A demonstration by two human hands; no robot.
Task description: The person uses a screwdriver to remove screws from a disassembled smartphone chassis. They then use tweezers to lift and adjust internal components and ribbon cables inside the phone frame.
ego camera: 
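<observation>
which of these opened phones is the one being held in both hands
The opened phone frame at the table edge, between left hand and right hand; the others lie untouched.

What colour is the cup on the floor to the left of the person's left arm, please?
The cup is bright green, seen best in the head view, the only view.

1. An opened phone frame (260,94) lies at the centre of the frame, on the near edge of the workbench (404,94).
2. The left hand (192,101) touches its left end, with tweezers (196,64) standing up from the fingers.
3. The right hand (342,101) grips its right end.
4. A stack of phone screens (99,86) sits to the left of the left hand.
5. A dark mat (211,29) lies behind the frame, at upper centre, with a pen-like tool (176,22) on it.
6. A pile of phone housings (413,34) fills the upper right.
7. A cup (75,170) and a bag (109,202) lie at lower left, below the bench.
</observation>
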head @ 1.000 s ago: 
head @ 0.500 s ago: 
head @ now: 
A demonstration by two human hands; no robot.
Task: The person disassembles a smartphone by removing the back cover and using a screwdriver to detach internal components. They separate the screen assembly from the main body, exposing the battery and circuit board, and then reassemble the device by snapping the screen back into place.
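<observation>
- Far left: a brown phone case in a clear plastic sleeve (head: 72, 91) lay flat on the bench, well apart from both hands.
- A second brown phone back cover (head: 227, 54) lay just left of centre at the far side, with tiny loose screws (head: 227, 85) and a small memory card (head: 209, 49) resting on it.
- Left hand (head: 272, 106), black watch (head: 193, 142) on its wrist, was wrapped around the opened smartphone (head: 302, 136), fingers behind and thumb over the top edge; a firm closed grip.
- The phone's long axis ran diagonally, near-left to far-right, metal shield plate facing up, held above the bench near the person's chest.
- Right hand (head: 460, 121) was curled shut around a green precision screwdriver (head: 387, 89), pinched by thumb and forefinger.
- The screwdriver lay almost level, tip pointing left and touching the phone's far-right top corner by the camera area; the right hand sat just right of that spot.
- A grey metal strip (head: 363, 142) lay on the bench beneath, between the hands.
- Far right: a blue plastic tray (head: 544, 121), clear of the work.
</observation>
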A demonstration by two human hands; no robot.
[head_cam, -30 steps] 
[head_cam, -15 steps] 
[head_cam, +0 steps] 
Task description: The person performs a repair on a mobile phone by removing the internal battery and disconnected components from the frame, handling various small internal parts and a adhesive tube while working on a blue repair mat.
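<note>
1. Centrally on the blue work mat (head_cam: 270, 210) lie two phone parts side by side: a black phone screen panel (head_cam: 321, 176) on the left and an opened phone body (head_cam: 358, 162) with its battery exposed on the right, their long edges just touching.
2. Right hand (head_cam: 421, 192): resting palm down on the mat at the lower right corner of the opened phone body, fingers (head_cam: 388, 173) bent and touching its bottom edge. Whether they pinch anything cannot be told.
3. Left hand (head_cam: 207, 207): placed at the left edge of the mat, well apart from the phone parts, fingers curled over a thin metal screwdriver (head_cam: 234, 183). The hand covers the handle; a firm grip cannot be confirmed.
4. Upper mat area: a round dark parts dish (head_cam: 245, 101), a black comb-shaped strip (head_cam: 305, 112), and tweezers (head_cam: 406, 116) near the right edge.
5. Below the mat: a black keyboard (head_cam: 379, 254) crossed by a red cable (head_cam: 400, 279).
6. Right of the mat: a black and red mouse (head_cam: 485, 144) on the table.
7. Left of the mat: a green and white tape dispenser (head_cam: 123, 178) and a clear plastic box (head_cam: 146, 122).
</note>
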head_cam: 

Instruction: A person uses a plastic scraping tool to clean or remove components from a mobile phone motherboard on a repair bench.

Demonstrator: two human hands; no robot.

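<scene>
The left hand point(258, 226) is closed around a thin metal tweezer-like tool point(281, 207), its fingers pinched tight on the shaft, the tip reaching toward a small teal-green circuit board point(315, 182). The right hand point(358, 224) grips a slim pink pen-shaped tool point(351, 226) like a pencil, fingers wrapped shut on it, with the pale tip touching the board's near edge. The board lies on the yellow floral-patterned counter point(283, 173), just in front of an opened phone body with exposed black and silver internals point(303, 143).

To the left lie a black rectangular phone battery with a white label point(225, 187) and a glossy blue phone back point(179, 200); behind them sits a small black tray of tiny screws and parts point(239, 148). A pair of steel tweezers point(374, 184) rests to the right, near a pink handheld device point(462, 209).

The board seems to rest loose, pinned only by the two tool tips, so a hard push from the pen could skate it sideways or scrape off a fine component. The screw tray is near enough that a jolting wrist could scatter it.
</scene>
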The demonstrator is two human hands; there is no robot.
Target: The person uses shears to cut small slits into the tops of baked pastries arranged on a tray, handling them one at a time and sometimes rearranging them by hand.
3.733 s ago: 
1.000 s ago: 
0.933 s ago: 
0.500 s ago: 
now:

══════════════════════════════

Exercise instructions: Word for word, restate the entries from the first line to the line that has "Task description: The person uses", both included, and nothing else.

Exercise response:
A demonstration by two human hands; no robot.
Task description: The person uses a screwdriver to remove screws from a disassembled smartphone chassis. They then use tweezers to lift and adjust internal components and ribbon cables inside the phone frame.

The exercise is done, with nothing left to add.